- [ASSIGNMENT] Look through the data below. Collect every line where the word "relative" occurs.

- [DATASET CONTENT]
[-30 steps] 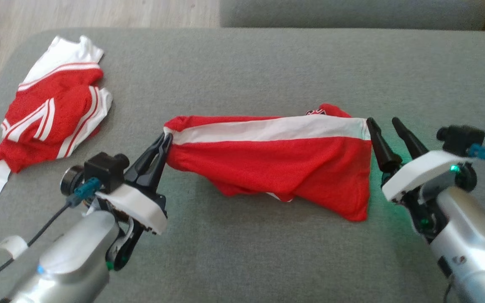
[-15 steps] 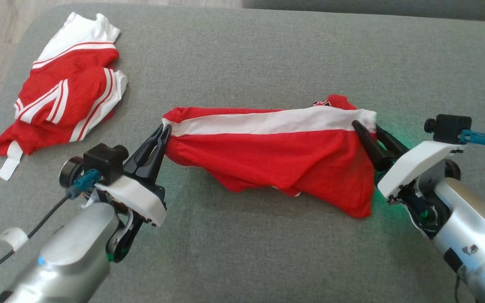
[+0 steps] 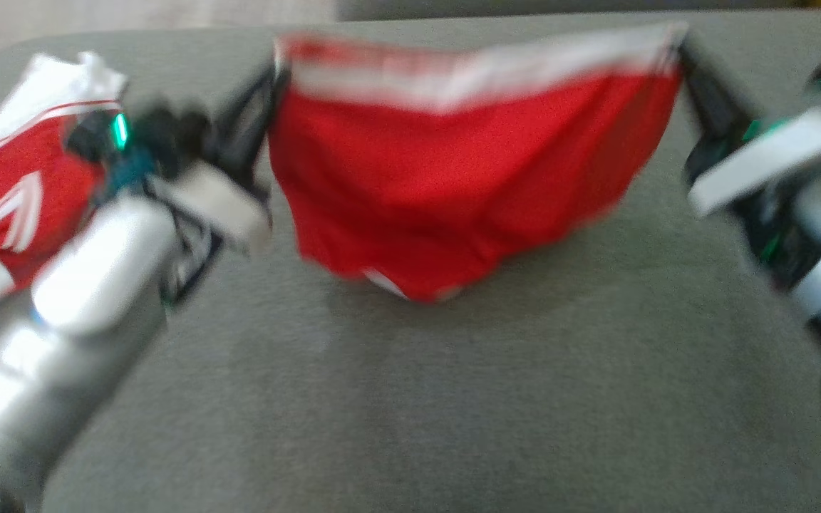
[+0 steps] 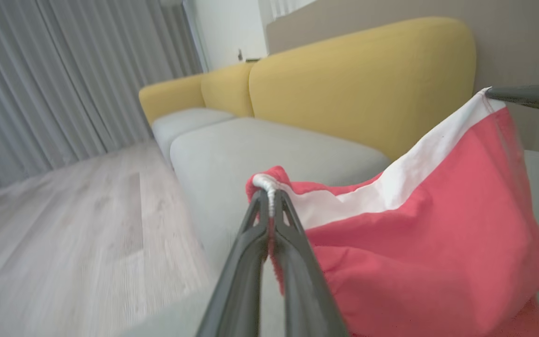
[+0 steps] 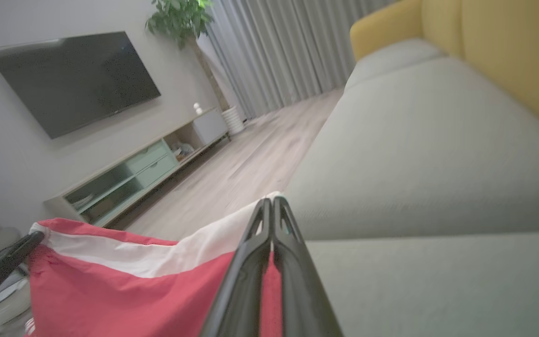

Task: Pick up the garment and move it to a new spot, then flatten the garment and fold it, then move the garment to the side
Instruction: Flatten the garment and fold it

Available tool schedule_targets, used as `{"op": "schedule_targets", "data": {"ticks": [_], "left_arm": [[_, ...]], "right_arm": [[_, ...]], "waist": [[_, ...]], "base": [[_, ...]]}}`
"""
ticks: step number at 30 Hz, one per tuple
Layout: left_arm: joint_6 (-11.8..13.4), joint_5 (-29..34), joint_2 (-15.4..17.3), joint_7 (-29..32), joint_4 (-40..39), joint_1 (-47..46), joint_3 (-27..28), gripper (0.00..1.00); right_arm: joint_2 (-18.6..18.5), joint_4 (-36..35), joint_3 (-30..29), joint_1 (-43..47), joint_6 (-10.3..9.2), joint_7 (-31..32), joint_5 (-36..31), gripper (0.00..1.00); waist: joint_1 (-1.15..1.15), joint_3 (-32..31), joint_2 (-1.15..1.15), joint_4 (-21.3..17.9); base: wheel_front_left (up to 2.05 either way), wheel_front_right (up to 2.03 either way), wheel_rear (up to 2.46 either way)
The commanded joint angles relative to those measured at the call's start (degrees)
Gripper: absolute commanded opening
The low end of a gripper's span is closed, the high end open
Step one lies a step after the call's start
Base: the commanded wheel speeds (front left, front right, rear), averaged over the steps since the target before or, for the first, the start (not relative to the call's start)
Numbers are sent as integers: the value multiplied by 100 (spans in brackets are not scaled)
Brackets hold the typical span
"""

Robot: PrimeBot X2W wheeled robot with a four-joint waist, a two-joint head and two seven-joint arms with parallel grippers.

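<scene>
While left fingers [image 4: 246, 262], right fingers [image 5: 246, 267] clamp waistband [image 3: 482, 71], garment [image 3: 453, 171] hangs.

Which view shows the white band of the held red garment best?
The left wrist view: the white band is sharp and bright, end to end. The right wrist view shows it dimmer; the head view blurs it.

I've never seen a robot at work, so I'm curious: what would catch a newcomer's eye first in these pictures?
A bright red garment with a white band hangs stretched across the upper middle of the head view, over the grey cushion. One top corner is pinched by the left gripper and the other by the right gripper. At the cushion's far left lies a second red-and-white garment, crumpled.
</scene>
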Motion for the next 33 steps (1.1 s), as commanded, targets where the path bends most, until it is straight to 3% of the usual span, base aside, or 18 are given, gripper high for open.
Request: {"op": "schedule_targets", "data": {"ticks": [1, 7, 8, 13, 19, 26, 33], "left_arm": [[-24, 124, 129, -4, -92, -687, 300, 0], [-84, 519, -261, -164, 375, -2313, 536, 0], [-96, 617, -470, -231, 541, -2746, 636, 0], [-116, 866, -844, -283, 496, -3190, 1034, 0], [-295, 1107, -834, -286, 76, -2250, 1248, 0], [-287, 1542, -663, -287, -741, 120, 1510, 0], [-204, 1737, -795, -287, -1390, 2368, 1675, 0]], "right_arm": [[-205, -160, -220, -346, -4, -71, -130, 0], [-404, -117, -1658, -1420, -4, -76, -1108, 0], [-406, -148, -2258, -1641, -4, -76, -1549, 0], [-250, -540, -3462, -1714, -4, -77, -2430, 0], [-88, -1158, -3623, -908, -4, -77, -2766, 0], [128, -1881, -4041, 1043, -4, -77, -2898, 0], [438, -2742, -4733, 3300, -4, -77, -3031, 0]], "waist": [[0, 214, 0, -350], [0, 575, 0, -929], [0, 648, 0, -1070], [0, 762, 0, -1326], [0, 810, 0, -1451], [0, 740, 0, -1333], [0, 295, 0, -1045]], "base": [[0, 0, 0], [0, 0, 0], [0, 0, 0], [0, 0, 0], [0, 0, 0], [0, 0, 0], [0, 0, 0]]}}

- [FINISHED TASK]
The commanded joint angles relative to those measured at the call's start (degrees)
Base: the commanded wheel speeds (front left, front right, rear), averaged over the steps since the target before or, for the first, the start (not relative to the call's start)

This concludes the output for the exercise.